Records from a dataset
>>>>>

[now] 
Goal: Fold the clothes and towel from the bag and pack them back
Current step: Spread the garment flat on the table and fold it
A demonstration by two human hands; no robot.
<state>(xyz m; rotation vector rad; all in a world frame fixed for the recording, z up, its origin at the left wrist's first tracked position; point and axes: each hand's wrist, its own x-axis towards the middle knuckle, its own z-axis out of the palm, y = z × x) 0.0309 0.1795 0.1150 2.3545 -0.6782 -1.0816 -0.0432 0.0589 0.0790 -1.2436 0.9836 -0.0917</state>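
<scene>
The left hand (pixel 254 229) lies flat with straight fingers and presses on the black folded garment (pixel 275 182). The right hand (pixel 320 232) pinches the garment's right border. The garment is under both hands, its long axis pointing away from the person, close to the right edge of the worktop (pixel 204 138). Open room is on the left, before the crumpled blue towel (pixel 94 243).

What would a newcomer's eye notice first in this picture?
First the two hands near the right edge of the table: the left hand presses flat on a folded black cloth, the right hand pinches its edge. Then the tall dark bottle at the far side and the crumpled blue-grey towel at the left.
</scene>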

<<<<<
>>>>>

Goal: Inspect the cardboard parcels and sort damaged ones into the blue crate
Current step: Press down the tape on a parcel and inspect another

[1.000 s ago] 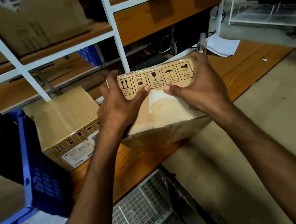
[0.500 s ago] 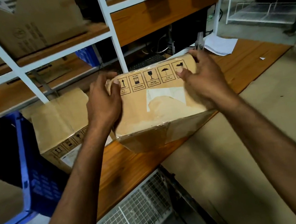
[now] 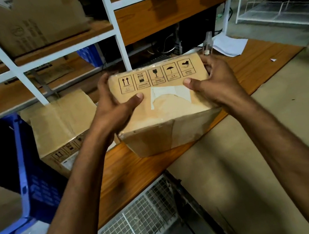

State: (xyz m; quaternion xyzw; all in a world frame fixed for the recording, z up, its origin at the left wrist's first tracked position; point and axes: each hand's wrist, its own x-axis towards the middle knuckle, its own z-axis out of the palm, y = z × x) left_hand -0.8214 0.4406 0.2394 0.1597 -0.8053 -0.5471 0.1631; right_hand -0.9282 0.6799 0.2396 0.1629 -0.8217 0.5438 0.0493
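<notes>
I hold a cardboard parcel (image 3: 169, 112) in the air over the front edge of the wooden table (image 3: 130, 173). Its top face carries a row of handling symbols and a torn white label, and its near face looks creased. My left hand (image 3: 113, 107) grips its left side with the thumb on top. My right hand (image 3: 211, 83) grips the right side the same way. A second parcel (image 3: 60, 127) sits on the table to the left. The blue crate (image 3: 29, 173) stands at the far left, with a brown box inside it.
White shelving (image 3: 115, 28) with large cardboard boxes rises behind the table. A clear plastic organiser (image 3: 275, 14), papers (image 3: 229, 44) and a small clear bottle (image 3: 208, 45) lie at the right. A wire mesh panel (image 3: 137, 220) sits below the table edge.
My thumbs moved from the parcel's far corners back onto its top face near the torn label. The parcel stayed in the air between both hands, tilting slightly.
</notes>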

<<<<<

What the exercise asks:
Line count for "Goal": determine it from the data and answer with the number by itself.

Written response:
2